L'intérêt de ce conte est de faire prendre conscience de l'ambiguité de tout ordre moral. L'idéal est la fille de la morale, mais la morale réduite à la culpabilisation est destructrice, empêche la réalisation de soi (d'épouser la fille du roi) : l'idéal de perfection reste dans ce cas inaccessible, d'où la nécessité, affirmée dans le conte, de la ruse, sur laquelle nous reviendrons. Imposé de l'extérieur (la société), la morale jugule les pulsions instinctives et permet ainsi la socialisation, mais ce faisant elle introduit dans l'univers de l'enfant la violence et la mort : l'angoisse naît, et avec elle, le désir de mort. Ce qui normalement favorise l'autonomie de l'enfant, peut fort bien, si la morale est pervertie par l'esprit de domination, déboucher sur une névrose compulsionnelle. Le surmoi se retourne contre lui-même, devient improductif et épuise l'énergie spirituelle.

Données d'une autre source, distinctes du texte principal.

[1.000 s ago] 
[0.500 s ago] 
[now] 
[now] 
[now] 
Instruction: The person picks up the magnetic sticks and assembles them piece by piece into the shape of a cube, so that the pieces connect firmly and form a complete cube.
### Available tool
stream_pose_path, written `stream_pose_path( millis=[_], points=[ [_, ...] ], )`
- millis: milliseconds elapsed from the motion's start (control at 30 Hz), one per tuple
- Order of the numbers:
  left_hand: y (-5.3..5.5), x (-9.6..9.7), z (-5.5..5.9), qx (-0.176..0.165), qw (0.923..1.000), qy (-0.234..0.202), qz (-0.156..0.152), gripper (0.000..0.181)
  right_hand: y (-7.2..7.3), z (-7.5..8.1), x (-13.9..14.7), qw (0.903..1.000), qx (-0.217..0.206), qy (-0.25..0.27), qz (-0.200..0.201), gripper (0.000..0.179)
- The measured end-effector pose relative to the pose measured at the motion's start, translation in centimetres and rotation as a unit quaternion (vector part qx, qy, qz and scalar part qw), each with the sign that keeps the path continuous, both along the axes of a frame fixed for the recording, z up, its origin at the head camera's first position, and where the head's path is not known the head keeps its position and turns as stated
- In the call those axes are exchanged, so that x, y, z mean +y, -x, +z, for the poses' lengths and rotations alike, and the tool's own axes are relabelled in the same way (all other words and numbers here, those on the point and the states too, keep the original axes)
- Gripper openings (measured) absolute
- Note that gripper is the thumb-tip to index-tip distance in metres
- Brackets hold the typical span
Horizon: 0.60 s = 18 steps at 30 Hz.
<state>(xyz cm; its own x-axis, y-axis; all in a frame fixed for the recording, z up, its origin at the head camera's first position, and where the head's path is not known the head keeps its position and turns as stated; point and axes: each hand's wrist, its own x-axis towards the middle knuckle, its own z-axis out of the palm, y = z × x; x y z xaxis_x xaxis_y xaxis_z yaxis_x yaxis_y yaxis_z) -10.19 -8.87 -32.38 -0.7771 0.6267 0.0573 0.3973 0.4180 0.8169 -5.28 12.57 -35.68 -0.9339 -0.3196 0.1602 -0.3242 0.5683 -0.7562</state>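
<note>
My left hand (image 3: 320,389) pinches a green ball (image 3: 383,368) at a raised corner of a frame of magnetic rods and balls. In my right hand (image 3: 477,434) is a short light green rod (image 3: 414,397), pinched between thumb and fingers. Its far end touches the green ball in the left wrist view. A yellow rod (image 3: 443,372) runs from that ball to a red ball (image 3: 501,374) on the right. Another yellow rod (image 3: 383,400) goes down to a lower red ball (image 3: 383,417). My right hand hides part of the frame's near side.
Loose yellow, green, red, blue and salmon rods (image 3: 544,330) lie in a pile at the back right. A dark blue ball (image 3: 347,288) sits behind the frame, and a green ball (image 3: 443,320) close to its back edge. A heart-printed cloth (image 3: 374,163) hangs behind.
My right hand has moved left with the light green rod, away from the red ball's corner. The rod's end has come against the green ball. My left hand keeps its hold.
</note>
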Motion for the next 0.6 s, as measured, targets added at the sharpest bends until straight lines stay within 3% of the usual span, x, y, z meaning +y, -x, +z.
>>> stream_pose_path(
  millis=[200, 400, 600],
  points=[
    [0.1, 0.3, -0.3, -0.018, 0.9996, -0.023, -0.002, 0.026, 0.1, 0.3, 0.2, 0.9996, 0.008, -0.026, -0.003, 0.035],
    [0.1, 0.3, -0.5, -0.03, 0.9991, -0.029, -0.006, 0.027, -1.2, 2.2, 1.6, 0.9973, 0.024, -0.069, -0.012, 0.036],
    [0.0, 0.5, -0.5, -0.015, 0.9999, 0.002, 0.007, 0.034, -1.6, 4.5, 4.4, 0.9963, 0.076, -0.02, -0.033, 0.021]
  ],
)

Le Roi veut délivrer sa fille "d'un galant sur lequel il ne comptait guère", c'est dire que le roi entend entretenir une relation exclusive, possessive avec sa fille. Est-ce à dire que ce désir paternel doive être assimilé à un inceste? Ce n'est pas sûr : il reflète plutôt la propre angoisse du père-roi en tant qu'il représente l'intériorisation de l'ordre moral par l'enfant. Le conte met l'enfant face à une double réalité existentielle : celle du désir incestueux inconscient, la relation oedipienne, qui le met en situation de rivalité vis-à-vis de son père et, d'autre part, à la crainte d'un rejet paternel consécutive soit au désir de reprendre possession de la mère, soit à la crainte de voir l'enfant le supplanter lorsqu'il réalisera son idéal symbolisé par la fille du roi. Le père pourrait fort bien, (consciemment ou non ) maintenir l'enfant dans une certaine dépendance, en l'infantilisant par un autoritarisme destructeur, parce qu'il se sait lui même dépendant de ses propres pulsions instinctives : la relation possessive avec la fille en témoigne. Idéal pour l'enfant, statut auquel il faut se raccrocher pour le Roi, la "fille du roi" n'est cependant pas désignée comme une princesse. Sans doute pour éviter une possible identification comme sujet, la "fille du roi" reste passive, elle n'est pas à vrai dire une personne à part entière. En fait, elle est un substitut de l'épouse. De la reine, pour le roi, de l'épouse future pour l'enfant appelé à régner lorsque son temps sera venu. Avant la résolution du conflit oedipien, il n'y a de distinction nette entre le rôle maternel et le celui d'épouse. Epouser une femme, pour un enfant, reste pour lui une abstraction complète et, tant qu'il n'aura pas accepté l'impossibilité de l'inceste, sera identifiée à la mère protectrice. Passé le cap oedipien, l'enfant cherchera à réaliser son idéal (accéder au statut d'homme, d'épouser sa femme (idéale et réelle) et devenir roi, c'est-à-dire sujet parfaitement autonome capable de maîtriser librement à la fois son ça et son surmoi).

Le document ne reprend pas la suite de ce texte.